Filter the listing below down to the lines containing the word "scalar".

# Dataset records:
......

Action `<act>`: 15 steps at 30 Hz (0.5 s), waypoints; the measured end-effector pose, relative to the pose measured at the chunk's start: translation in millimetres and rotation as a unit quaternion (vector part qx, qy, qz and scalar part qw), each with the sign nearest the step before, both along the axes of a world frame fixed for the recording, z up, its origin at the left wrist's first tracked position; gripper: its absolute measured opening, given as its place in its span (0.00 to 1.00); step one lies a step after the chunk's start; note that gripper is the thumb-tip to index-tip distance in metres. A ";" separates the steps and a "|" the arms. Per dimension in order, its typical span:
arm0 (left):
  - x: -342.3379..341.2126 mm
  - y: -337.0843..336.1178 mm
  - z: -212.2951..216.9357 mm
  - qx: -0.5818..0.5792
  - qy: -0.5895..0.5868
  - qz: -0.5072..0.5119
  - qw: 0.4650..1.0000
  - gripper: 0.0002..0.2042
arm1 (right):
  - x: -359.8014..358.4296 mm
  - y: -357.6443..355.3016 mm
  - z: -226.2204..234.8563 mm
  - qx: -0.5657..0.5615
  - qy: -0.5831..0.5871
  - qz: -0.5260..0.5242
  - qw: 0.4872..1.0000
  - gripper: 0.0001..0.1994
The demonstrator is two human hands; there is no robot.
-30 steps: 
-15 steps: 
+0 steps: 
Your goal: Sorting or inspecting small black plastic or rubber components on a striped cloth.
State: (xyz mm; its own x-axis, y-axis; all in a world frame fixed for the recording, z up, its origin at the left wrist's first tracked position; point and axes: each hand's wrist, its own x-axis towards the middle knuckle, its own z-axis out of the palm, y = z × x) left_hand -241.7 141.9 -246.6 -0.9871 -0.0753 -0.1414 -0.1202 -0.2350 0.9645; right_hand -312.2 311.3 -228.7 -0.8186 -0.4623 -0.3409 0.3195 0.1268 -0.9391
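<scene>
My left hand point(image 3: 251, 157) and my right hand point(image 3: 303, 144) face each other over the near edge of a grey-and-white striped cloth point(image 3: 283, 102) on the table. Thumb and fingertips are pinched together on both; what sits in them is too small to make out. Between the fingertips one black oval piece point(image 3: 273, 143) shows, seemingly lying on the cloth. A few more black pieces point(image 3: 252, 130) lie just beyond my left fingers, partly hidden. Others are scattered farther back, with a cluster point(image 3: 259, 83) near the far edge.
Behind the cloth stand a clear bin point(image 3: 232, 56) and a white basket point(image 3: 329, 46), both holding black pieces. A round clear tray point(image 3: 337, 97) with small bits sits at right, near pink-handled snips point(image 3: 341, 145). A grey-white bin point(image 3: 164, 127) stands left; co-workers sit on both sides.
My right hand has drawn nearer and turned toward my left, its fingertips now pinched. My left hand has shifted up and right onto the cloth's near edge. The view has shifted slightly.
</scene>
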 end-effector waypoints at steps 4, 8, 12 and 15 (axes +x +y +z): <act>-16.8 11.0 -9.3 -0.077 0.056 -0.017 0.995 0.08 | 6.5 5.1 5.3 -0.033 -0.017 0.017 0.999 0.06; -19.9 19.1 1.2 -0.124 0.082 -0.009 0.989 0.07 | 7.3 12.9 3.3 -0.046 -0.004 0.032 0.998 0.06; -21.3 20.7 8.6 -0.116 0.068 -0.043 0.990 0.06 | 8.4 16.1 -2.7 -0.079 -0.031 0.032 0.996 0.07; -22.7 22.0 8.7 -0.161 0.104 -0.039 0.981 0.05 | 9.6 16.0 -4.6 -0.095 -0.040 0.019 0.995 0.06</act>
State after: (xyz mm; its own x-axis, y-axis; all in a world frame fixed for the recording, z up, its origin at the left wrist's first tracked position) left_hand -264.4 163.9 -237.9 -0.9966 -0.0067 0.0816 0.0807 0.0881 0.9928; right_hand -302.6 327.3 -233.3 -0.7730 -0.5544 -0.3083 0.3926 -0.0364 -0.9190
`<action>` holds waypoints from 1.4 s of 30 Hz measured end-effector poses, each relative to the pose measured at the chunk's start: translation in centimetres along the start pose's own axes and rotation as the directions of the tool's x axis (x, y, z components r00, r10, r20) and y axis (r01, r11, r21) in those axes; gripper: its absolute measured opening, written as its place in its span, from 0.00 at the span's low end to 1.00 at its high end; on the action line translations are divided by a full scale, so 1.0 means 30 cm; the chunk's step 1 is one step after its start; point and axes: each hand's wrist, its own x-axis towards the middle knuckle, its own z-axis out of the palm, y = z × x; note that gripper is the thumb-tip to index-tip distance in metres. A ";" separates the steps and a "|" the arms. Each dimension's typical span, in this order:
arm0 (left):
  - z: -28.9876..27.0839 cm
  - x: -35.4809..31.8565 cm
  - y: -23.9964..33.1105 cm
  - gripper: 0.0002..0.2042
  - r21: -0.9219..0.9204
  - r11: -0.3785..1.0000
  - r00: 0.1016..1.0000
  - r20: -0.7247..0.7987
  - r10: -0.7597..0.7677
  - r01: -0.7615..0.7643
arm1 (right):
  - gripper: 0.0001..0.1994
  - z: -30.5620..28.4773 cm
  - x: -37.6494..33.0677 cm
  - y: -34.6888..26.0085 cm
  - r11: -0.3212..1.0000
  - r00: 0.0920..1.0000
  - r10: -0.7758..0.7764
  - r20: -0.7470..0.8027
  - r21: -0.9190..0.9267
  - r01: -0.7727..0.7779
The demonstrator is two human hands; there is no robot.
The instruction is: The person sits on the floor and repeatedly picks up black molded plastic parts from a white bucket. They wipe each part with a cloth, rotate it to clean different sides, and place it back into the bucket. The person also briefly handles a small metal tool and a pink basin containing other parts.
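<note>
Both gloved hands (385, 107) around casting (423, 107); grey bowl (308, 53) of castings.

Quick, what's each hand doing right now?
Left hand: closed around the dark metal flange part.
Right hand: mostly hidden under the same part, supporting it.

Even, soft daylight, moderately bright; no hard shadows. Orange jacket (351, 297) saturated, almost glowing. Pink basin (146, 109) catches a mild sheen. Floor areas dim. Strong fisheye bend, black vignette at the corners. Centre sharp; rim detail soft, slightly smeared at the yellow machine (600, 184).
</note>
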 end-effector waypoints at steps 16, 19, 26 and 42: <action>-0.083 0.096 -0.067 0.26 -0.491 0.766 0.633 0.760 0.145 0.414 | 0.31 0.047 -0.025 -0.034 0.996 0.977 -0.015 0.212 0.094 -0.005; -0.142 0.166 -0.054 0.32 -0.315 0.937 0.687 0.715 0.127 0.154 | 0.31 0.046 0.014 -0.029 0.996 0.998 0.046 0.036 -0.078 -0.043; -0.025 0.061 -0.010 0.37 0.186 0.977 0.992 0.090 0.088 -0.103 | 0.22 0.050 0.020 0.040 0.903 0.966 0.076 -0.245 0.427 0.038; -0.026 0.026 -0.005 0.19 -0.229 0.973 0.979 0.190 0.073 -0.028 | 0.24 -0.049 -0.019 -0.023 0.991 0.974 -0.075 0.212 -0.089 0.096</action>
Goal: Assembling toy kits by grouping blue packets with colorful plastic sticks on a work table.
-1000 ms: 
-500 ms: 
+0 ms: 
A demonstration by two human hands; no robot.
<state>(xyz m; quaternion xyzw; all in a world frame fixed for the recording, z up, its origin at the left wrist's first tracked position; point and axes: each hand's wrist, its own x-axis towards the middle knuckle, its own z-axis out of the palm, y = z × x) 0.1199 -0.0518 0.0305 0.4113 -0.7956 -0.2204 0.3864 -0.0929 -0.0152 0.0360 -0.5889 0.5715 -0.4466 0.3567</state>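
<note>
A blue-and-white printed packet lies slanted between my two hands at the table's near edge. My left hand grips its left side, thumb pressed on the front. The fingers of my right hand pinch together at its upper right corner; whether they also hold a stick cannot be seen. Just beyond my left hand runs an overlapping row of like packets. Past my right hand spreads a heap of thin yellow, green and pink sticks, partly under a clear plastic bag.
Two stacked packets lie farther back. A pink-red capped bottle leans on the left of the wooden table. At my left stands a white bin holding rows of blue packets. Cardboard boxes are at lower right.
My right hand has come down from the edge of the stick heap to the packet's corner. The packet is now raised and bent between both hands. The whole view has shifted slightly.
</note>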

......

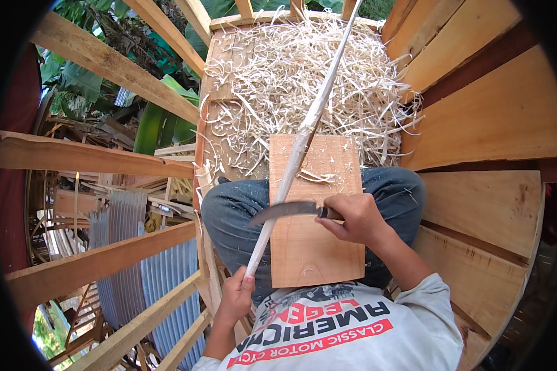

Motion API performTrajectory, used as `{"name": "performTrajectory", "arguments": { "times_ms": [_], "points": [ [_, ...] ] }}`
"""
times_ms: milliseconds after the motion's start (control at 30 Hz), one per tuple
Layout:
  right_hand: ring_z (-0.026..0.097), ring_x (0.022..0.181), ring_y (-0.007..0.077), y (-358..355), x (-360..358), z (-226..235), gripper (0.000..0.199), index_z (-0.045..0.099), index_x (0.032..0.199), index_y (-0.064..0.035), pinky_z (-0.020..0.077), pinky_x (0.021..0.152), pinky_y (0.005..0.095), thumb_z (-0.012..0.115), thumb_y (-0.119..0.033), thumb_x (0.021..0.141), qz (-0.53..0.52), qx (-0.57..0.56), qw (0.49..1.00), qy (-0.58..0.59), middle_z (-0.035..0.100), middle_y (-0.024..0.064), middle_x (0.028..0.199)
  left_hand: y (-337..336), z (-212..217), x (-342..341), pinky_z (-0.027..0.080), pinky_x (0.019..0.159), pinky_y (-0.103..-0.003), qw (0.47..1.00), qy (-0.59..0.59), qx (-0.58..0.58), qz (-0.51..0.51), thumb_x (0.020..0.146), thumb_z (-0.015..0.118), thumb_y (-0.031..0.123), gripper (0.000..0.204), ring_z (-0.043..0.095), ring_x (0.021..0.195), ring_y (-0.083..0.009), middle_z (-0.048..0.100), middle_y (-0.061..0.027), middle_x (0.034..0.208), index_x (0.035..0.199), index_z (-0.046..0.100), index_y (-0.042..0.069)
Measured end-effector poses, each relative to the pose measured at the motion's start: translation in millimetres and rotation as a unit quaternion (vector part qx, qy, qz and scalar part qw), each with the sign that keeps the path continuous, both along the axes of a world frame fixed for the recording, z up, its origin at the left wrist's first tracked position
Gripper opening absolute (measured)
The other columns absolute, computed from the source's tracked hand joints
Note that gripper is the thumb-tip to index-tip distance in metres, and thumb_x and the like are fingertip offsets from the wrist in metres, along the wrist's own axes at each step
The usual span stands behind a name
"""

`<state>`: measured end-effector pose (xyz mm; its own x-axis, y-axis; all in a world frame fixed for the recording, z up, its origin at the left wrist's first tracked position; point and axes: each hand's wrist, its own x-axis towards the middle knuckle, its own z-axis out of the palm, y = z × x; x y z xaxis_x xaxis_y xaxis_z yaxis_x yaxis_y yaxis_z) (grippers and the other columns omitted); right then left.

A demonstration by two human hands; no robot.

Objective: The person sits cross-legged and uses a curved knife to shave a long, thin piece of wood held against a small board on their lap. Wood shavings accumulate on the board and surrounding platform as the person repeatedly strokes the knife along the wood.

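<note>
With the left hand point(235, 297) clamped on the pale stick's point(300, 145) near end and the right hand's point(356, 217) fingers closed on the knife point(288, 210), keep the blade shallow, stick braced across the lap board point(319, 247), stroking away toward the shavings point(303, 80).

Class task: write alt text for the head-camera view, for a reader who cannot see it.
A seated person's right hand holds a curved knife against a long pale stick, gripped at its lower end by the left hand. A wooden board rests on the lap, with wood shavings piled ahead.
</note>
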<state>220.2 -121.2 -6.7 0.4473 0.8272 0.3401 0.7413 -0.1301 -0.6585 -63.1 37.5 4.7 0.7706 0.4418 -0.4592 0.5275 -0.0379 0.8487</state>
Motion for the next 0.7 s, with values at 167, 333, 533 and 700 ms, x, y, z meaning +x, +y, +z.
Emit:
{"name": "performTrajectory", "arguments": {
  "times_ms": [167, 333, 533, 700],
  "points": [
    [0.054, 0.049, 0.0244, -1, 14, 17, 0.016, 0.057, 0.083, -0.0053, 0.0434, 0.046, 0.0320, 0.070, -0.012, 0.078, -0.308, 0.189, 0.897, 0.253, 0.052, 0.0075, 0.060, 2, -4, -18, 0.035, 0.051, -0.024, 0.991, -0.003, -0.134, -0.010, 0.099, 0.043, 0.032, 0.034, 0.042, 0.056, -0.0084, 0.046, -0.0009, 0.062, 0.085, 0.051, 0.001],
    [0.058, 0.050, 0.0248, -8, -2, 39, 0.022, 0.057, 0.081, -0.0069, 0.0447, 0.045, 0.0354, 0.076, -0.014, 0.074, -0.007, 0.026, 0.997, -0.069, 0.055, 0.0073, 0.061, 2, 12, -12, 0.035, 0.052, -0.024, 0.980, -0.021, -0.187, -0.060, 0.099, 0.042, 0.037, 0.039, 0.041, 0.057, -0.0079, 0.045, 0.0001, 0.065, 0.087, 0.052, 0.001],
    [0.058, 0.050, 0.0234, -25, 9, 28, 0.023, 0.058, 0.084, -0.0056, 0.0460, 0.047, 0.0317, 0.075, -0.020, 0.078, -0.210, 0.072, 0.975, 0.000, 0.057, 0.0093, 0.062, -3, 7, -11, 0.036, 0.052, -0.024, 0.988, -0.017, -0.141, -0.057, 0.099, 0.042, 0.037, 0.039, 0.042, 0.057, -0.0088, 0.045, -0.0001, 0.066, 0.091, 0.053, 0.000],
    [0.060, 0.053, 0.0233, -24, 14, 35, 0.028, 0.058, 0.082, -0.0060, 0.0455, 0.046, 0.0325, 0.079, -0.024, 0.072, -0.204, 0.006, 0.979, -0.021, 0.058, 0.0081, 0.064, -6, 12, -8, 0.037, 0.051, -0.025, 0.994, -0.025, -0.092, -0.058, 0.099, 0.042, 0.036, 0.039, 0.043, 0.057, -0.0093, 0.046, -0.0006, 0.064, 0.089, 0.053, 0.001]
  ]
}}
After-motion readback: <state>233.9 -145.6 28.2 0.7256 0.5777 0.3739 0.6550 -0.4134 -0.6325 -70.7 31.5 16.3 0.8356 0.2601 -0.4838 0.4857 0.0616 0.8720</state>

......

# Reply to the exercise:
Action `<act>`: 15 steps at 30 Hz (0.5 s), waypoints; the measured end-effector pose, relative to the pose measured at the chunk's start: translation in millimetres and rotation as a unit quaternion (vector part qx, qy, qz and scalar part qw), each with the sign nearest the step before, both along the axes of a world frame fixed for the recording, z up, its origin at the left wrist's first tracked position; gripper: its absolute measured opening, given as its place in its span (0.00 to 1.00); step one lies a step after the chunk's start; note that gripper is the thumb-tip to index-tip distance in metres. A ";" separates the steps and a "|" the arms. Per dimension in order, its typical span:
Measured end-effector poses, each relative to the pose measured at the motion's start: translation in millimetres and rotation as a unit quaternion (vector part qx, qy, qz and scalar part qw), each with the sign that keeps the path continuous, both along the axes of a world frame fixed for the recording, z up, its origin at the left wrist's first tracked position

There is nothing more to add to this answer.